_Work request_:
Below is a set of entries. Reproduce exactly the lines from the one containing "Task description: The" through the end, both included.

====

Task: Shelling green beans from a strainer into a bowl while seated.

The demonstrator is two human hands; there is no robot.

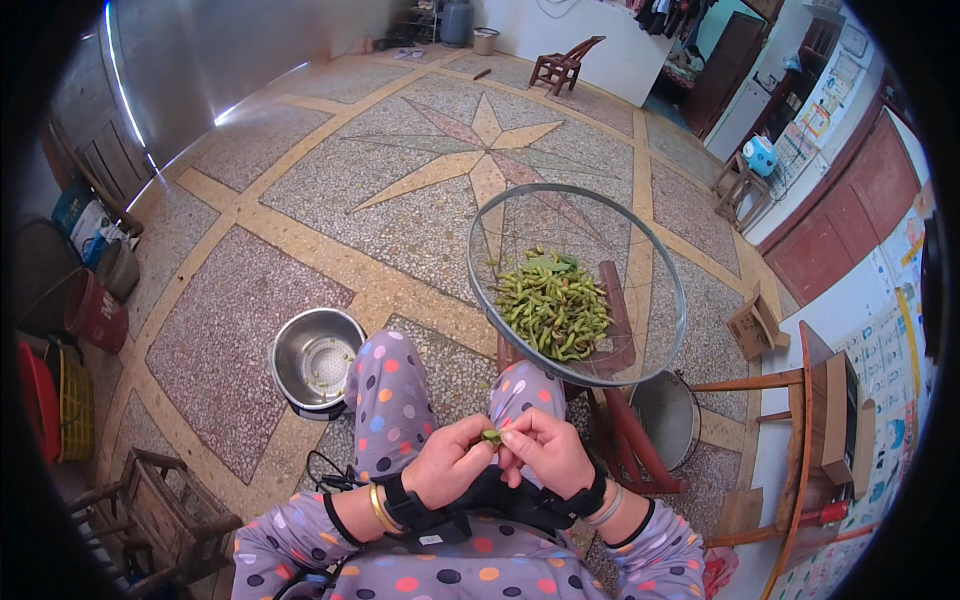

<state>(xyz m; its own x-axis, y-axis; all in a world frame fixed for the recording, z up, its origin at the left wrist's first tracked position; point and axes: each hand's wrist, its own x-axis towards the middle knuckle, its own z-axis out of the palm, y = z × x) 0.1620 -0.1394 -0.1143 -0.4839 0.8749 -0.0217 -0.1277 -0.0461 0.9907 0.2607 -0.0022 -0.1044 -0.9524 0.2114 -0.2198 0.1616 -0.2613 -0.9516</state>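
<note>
My left hand [452, 459] and my right hand [546, 453] meet over my lap, fingertips pinching one green bean pod [491, 435] between them. Ahead and to the right, a round wire-mesh sieve with a metal rim [681, 300] holds a heap of green bean pods [555, 307] with a leaf on top. To the left of my knees stands a metal pot [283, 375] with a perforated bottom; a few green beans or pods lie in it.
Below the sieve is a red wooden chair [649, 442], with a metal bucket [664, 420] beside it. A wooden stool [161, 510] stands at the lower left, near a yellow basket [75, 405] and a red bucket [96, 311]. At right are an open cardboard box [752, 326] and a wooden table [801, 450].
</note>
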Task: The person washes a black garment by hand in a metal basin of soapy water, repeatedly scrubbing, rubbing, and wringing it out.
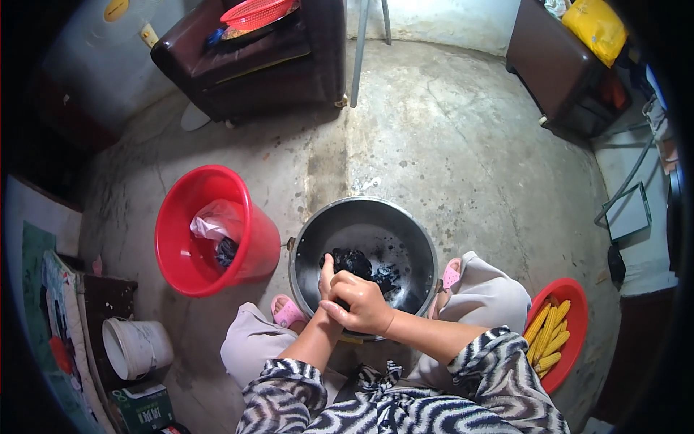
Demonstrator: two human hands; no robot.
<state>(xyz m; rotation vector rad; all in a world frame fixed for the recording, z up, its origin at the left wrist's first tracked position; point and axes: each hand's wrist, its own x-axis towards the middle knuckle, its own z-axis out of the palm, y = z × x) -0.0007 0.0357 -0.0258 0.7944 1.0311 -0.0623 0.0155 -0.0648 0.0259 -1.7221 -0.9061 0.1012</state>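
Observation:
A deep metal pot (364,205) stands on the floor between my feet, its inside dark grey. My left hand (328,282) and my right hand (355,298) press together over its near side. A wet, black, crumpled cloth-like thing (351,262) bulges out beyond them, and both hands grip it. The left thumb points up along its left side; the curled right fingers lie across the left hand. More black material (386,278) rests on the pot's bottom among wet dark spots. My hands hide part of the black thing.
Left of the pot, a red plastic bucket (249,217) leans, with a pale bag (214,219) and dark cloth inside. Corn cobs (547,333) fill a red basin (579,325) at the right. A white bucket (154,347) is far left. Dark armchairs (255,70) stand ahead.

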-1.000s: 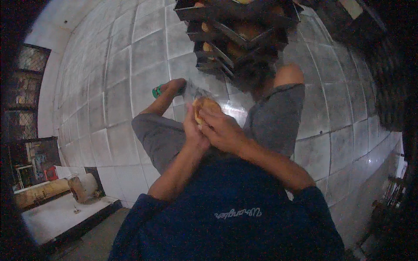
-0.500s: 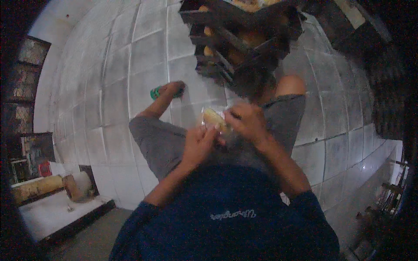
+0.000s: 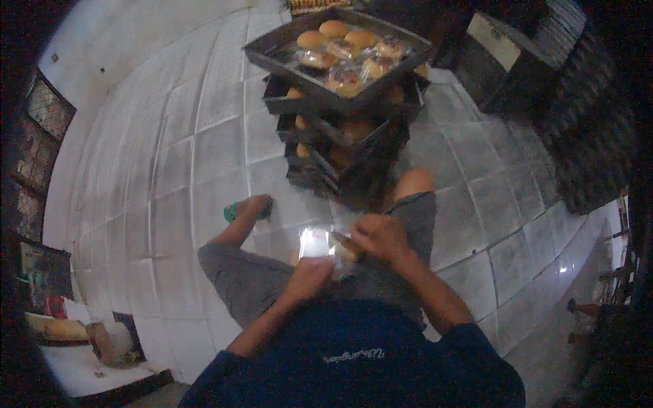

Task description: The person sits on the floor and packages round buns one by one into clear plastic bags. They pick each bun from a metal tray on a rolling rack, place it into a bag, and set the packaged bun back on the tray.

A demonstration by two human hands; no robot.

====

_Written answer_:
Task description: The person sits on the floor and packages round buns one by one into clear plastic bags. They pick each bun from a metal tray on a rolling rack, place it into a bag, and set the packaged bun back on the tray.

A demonstration by two human hands; no robot.

No further output is expected here.